There is an older contemporary Christian song by the group DC Talk called, Some People Gotta Learn the Hard Way. This song embodies someone who is close to me in my life and I got to thinking maybe it might mean something to you as well to hear about my struggles with this.
It is always a joy to teach someone truth and to have the privilege of speaking into their lives on an ongoing basis. In this case, I have had the ability to teach God’s truth to someone for a very long time, over 20 years in fact! I have walked with them through many heartaches and trials, joys and fun times and I truly love this person.
A profession of faith and a claim of salvation has been made and yet…there has always been doubt. Life’s realities have not matched verbal professions very often. I have watched this person seesaw back and forth over the years closer to the Lord and then further away again without ever seeming to have gained any wisdom or any ground over the flesh.
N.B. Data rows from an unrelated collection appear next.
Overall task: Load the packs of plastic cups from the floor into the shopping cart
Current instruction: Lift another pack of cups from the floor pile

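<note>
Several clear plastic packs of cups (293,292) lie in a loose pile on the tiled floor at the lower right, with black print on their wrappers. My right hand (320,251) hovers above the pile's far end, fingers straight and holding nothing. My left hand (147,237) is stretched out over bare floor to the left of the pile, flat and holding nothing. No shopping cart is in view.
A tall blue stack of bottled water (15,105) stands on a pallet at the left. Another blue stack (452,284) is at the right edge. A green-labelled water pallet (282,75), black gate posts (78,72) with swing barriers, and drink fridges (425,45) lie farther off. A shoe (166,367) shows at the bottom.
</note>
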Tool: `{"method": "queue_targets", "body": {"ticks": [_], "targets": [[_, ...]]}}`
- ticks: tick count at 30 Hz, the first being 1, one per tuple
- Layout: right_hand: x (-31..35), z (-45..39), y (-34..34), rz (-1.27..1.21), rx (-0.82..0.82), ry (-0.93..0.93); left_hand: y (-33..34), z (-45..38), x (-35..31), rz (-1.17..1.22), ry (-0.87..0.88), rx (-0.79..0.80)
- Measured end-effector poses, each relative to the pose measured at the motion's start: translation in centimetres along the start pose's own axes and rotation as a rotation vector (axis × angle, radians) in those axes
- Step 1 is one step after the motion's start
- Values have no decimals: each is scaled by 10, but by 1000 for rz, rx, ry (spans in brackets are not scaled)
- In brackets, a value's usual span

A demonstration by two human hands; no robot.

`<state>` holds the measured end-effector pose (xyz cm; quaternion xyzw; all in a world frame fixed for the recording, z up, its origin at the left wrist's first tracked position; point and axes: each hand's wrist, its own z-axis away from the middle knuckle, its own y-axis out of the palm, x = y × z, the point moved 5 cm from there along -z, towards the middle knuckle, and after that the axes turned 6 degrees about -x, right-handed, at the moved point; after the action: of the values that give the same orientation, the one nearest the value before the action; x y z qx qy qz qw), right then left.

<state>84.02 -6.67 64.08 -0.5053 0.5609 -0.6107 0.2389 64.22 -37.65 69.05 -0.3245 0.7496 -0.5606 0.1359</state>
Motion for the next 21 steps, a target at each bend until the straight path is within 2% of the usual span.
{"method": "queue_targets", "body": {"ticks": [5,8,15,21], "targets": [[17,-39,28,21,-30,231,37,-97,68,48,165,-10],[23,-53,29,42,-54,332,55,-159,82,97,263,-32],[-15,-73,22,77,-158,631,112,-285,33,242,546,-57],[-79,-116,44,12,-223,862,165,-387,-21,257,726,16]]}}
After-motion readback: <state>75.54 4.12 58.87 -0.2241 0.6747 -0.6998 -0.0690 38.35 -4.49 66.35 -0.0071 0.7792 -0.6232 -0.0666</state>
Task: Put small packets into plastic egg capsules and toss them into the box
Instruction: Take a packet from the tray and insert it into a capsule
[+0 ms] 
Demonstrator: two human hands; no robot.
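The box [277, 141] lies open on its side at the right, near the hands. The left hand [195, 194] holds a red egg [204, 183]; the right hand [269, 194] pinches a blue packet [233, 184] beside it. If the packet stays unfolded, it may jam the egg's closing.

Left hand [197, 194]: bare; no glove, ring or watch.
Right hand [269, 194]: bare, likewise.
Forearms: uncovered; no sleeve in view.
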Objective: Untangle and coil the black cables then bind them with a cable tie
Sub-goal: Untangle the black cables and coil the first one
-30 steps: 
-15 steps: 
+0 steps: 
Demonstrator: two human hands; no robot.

This has been difficult to observe.
I have gently (and sometimes not so gently) put my fingers in the pot to see if I could stir up some change, to see if the conversion was real, and if perhaps, the weight of sin was so great on their heart that they needed a hand up to the level ground at the foot of the cross. All for little reward.
I have watched the struggles with hope against hope that because a struggle even exists it must mean something! It must mean there is something within that causes the struggle (Gal. 5:17), right? Many conversations, emails, rebukes, corrections, and infinite hours of training in righteousness have come to this point: I have to let go.
Letting go is a devastating thing for me. It means the Prodigal is truly that- a Prodigal. It means that my hopes and dreams for them in Christ are temporarily and maybe permanently dashed against the rocks of death and separation from God. I can no longer conclude their profession is a real one, I cannot convict them of being a Christian.
Oh how this grieves my heart! In my humanity I desire their salvation more than they do, and to my great sorrow they believe that they possess a great salvation already! I am no judge of mens hearts or souls, yet I know what the Bible says to be true- “You will know them by their fruits” (Matthew 7:16)
The fruit of this life has little in common with the Lord or His ways. The roots of this tree are shallow and seeped in the foul ground of prideful self and idolatry so there can be no other result. I have taken that tree and shaken it many times and some of the rotten fruit fell off, but never far from the tree. Its decay only added to the foulness of the ground and low, before long new fruit of the same variety grew in its place.
It is time to let go. As the loving father did in the Parable of the Prodigal Son, I am letting go of this person, and turning them over to themselves. In truth, they left the safety of the homestead long ago but I tied a rope around their ankle so I would always be aware and able to help when needed. Now I have cut the rope and they are free to go their own way entirely. No more help, no more wise words, no more harbor of safety and comfort when needed.
It is a terrifying thing to fall into the hands of the living God Hebrews 10:31.